Relative to standard refinance products, the primary benefits of Refi Plus/HARP included:

  • Lower loan delivery fees charged by the GSEs to the lenders (aka, "Loan Level Price Adjustments", or LLPAs), that enabled participating lenders to pass-through those savings to borrowers.
  • Certain underwriting flexibilities, including the ability to exceed standard refinance LTV limits (HARP).
  • No requirement for new or additional mortgage insurance (MI) even if the refinanced loan amount exceeded 80% of the updated property value, which further reduced borrower costs related to the purchase of MI.

Fannie Mae introduced CAS 2019-HRP1, its first seasoned CAS credit linked note (CLN) deal, in November 2019, winning RMBS Deal of the Year from GlobalCapital.

Learn more through Fannie Mae's Refi Plus and HARP program commentary.

Seasoned B-Tranche

The Seasoned B-Tranche deals transfer risk on retained B-pieces from previous CAS deals.

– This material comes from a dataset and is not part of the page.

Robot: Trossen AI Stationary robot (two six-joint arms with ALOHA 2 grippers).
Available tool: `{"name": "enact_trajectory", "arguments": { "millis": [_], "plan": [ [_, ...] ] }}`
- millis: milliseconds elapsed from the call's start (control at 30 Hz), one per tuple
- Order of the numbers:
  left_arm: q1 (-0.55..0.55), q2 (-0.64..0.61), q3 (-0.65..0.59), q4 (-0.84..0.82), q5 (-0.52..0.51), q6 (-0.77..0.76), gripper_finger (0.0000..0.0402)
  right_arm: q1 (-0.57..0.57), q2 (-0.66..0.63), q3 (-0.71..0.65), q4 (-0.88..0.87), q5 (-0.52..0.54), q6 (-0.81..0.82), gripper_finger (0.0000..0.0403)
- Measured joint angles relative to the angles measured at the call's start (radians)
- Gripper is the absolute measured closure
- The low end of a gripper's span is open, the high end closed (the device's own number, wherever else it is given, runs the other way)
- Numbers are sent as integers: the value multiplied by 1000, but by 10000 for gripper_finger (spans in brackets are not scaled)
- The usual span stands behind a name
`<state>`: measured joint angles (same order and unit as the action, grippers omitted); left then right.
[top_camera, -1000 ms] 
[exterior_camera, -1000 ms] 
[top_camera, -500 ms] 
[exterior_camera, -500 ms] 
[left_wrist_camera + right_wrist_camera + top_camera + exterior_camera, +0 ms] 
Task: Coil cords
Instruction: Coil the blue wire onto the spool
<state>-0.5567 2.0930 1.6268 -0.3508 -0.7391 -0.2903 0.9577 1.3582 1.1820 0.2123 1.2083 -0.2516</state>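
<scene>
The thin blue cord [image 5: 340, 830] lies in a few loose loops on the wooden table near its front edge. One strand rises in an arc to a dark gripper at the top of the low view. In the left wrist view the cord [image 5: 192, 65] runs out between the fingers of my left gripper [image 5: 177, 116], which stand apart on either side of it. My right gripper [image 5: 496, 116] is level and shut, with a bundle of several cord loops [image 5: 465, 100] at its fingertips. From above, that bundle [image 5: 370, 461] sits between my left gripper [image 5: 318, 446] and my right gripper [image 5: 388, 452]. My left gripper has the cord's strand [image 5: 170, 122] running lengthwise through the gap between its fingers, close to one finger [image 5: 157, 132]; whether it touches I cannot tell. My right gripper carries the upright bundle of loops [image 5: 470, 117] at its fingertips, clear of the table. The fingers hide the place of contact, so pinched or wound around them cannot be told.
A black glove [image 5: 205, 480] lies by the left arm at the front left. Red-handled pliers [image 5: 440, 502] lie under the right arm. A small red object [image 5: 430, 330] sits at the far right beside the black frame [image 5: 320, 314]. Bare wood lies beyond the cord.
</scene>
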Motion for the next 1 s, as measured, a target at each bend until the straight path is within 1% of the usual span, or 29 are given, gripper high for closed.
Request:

The securities offered reflect the collateral characteristics, class sizing, waterfall, and triggers of each underlying reference pool. Cash flows continue to be allocated pro rata across the original sold and original retained portions of the underlying B classes for each legacy CAS transaction.

CAS 2020-SBT1, Fannie Mae's inaugural Seasoned B-Tranche deal, transfers a portion of risk previously retained by Fannie Mae on eleven B classes from eight underlying CAS deals issued in late 2015 through 2016. The deal received an honorable mention for the North American Transaction of the Year by Structured Credit Investor.